Luego, ya aposentado en decimonónico cubículo, subiré andando por variadas y muy atractivas calles comerciales, donde los coches pueden aparcar holgadamente y donde, próximo a la afamada pastelería familiar -escaparate de joyería- de una compañera de estudios, quizá algún día estacionaré mi R10 sin poder recordar exactamente dónde. Seguiré por el Parque de San Francisco, y subiré por Calvo Sotelo cruzando la plaza de la Gesta de Oviedo, hasta la de Castilla, con fondo de penacho e imponente sierra. Por el camino diversas lápidas me confiarán altivas sus historias, creyéndose capaces, ingenuas ellas, de desafiar al tiempo y a la memoria.

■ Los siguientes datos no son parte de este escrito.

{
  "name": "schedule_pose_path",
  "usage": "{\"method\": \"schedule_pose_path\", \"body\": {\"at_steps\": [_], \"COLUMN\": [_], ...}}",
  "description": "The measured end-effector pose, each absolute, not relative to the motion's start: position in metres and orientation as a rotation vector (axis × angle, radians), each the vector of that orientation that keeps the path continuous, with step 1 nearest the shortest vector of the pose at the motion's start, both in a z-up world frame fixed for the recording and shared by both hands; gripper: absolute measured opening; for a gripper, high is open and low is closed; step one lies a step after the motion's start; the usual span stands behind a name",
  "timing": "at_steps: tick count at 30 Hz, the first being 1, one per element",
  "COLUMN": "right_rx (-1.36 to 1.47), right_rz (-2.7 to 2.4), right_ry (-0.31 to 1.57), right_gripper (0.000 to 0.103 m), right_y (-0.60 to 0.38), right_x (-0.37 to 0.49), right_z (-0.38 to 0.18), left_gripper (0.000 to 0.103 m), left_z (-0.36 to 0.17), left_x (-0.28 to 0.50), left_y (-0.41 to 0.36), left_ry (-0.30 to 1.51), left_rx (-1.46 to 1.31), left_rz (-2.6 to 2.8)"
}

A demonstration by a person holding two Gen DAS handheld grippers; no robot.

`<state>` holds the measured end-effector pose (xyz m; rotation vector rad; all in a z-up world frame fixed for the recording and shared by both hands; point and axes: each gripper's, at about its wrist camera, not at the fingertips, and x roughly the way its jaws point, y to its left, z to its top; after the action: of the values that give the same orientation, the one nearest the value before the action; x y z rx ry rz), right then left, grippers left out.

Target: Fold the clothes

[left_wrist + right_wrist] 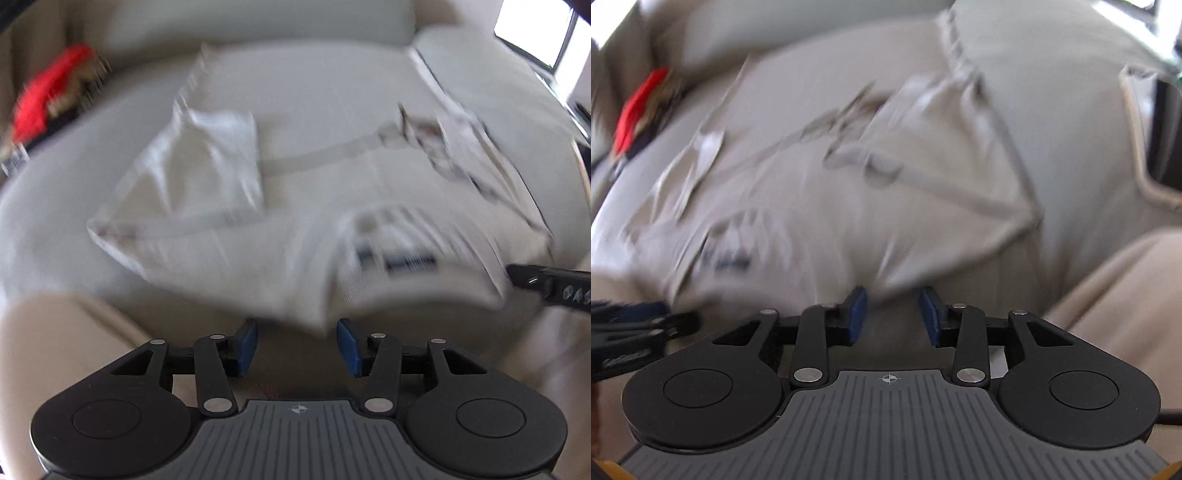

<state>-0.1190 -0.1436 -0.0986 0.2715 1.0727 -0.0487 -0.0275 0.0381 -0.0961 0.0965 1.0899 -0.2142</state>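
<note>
Far left on the sofa cushion [66, 192]: a red item [48, 99] with something dark beneath it, blurred, well apart from the work. Toward the middle, a pale beige garment [229, 229] spread flat across the cushion, a whiter folded-over part [207, 162] on its left half, a patch of dark lettering [399, 260] near the front edge, long axis running roughly left to right across the left wrist view. Just below that front edge, the left gripper [297, 345], blue pads [246, 345] apart at a middling gap, nothing between them, cloth edge just beyond the tips and slightly to the right of centre. Further right, at the garment's right front corner, the right gripper [546, 284] seen side-on as a dark bar, touching or nearly touching the hem there; cannot tell which through the blur. In the right wrist view, same gripper [894, 317] with pads [857, 317] standing moderately apart and a fold of the garment [886, 206] dipping down at the gap between the tips; whether cloth lies actually between the pads, too smeared to say, no pressing visible. At that view's left edge, the left gripper [635, 332] close by, beside the lettered patch [727, 258]. Likely step: taking the near hem at two points for a fold away toward the back of the sofa. Right gripper apparently nearer to cloth; left needing a short reach forward and rightward. Risk: pinching only the top layer, or a skewed fold if the two grips land unevenly along the hem.
</note>
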Motion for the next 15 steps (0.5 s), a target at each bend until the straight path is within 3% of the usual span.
{"method": "schedule_pose_path", "body": {"at_steps": [4, 7, 12, 13, 15], "right_rx": [0.313, 0.275, 0.288, 0.270, 0.259], "right_rz": [-0.017, -0.008, -0.009, 0.018, 0.077], "right_ry": [0.957, 0.883, 1.008, 1.026, 1.108], "right_gripper": [0.037, 0.045, 0.046, 0.051, 0.049], "right_y": [-0.146, -0.143, -0.133, -0.129, -0.125], "right_x": [-0.136, -0.130, -0.115, -0.120, -0.125], "right_z": [-0.075, -0.063, -0.097, -0.099, -0.104], "left_gripper": [0.046, 0.047, 0.047, 0.048, 0.051], "left_z": [-0.081, -0.076, -0.086, -0.091, -0.091], "left_x": [-0.040, -0.032, -0.014, -0.012, -0.018], "left_y": [0.046, 0.049, 0.049, 0.047, 0.044], "left_ry": [1.010, 0.952, 0.952, 0.974, 0.982], "left_rx": [0.076, 0.067, 0.075, 0.082, 0.127], "left_rz": [-0.221, -0.174, -0.096, -0.091, -0.132]}}
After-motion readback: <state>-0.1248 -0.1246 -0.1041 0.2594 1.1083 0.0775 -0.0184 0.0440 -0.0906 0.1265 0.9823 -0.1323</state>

Y entraré en la prematuramente envejecida Facultad de Ciencias. Saludaré a Tomás, aunque todavía creo que no sé que se llama Tomás. Y ya en faena, mirando desde la ventana de un astroso laboratorio prestado provisionalmente a Química Técnica en el sótano, recibiré, con elocuente gesto de manos, la irónica y aviesa observación de un amigo para la eternidad:

" Fíjate bien en ese charco sobre el desagüe, cómo hacen las gotas, plup, plop, plup. Y así todos los días".

Mucho han cambiado Oviedo y mi vida desde entonces. Supongo que para bien para ambos. Con la diferencia de que, a mí, el paso de los años me sienta mucho peor que a Ovetum, Pero seguro que ahí sigue aquel charco. O sus dignos descendientes.